Swartz co-founded Demand Progress, which launched the primary campaign against Internet censorship bills (SOPA/PIPA). His work on Reddit enabled millions to share information and news socially (Swartz sold Infogami to Reddit).
Aaron Swartz was facing a potential sentence of dozens of years in prison for allegedly trying to make MIT academic journal articles public.
After the September charges came down, the wife of Creative Commons founder Larry Lessig - social justice lawyer Bettina Neuefeind - established and organized the site free.aaronsw.com to raise money for his defense.

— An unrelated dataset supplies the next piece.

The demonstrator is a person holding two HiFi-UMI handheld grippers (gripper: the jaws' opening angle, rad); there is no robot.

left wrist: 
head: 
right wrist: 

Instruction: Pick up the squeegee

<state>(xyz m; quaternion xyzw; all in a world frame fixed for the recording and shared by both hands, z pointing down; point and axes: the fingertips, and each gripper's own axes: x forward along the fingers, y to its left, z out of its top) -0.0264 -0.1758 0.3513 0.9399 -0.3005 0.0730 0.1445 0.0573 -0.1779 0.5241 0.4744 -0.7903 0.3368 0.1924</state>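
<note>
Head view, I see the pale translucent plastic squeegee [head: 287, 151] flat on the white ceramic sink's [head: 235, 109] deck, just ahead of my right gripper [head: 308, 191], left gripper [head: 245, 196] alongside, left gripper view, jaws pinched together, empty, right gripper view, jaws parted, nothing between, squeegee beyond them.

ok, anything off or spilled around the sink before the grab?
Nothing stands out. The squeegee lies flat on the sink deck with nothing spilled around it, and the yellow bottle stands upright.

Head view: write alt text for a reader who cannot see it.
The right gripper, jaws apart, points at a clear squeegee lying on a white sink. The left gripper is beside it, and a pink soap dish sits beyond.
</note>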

Demand Progress - itself an organization focused on online campaigns dedicated to fighting for civil liberties, civil rights, and progressive government reform - compared The Justice Department's indictment of Swartz to "trying to put someone in jail for allegedly checking too many books out of the library."
Swartz's suicide came two days after JSTOR announced it is releasing "more than 4.5 million articles" to the public.
Our goal is for everyone around the world to be able to use the content we have put online and are preserving. --Laura Brown, JSTOR Managing Director.
It doesn't looked like Swartz actually "hacked" into anything. He went onto MIT's campus and logged in as a guest, as MIT allows.
Now, it does appear that JSTOR and MIT took somewhat weak efforts to block him from mass downloading JSTOR works, and Aaron took rather trivial measures to get around that (change the IP, change the MAC address). The government is using that to suggest malicious intent.
Wired details that many of the charges were based on alleged Terms of Service violations, and suggests the DoJ may have been attempting to make an example of Swartz, explaining,
The case tests the reach of the Computer Fraud and Abuse Act, which was passed in 1984 to enhance the government’s ability to prosecute hackers who accessed computers to steal information or to disrupt or destroy computer functionality.
The government, however, has interpreted the anti-hacking provisions to include activities such as violating a website’s terms of service or a company’s computer usage policy, a position a federal appeals court in April said means “millions of unsuspecting individuals would find that they are engaging in criminal conduct.”
It's impossible not to think that Swartz's Justice Department indictment may have contributed strongly to Friday's tragedy.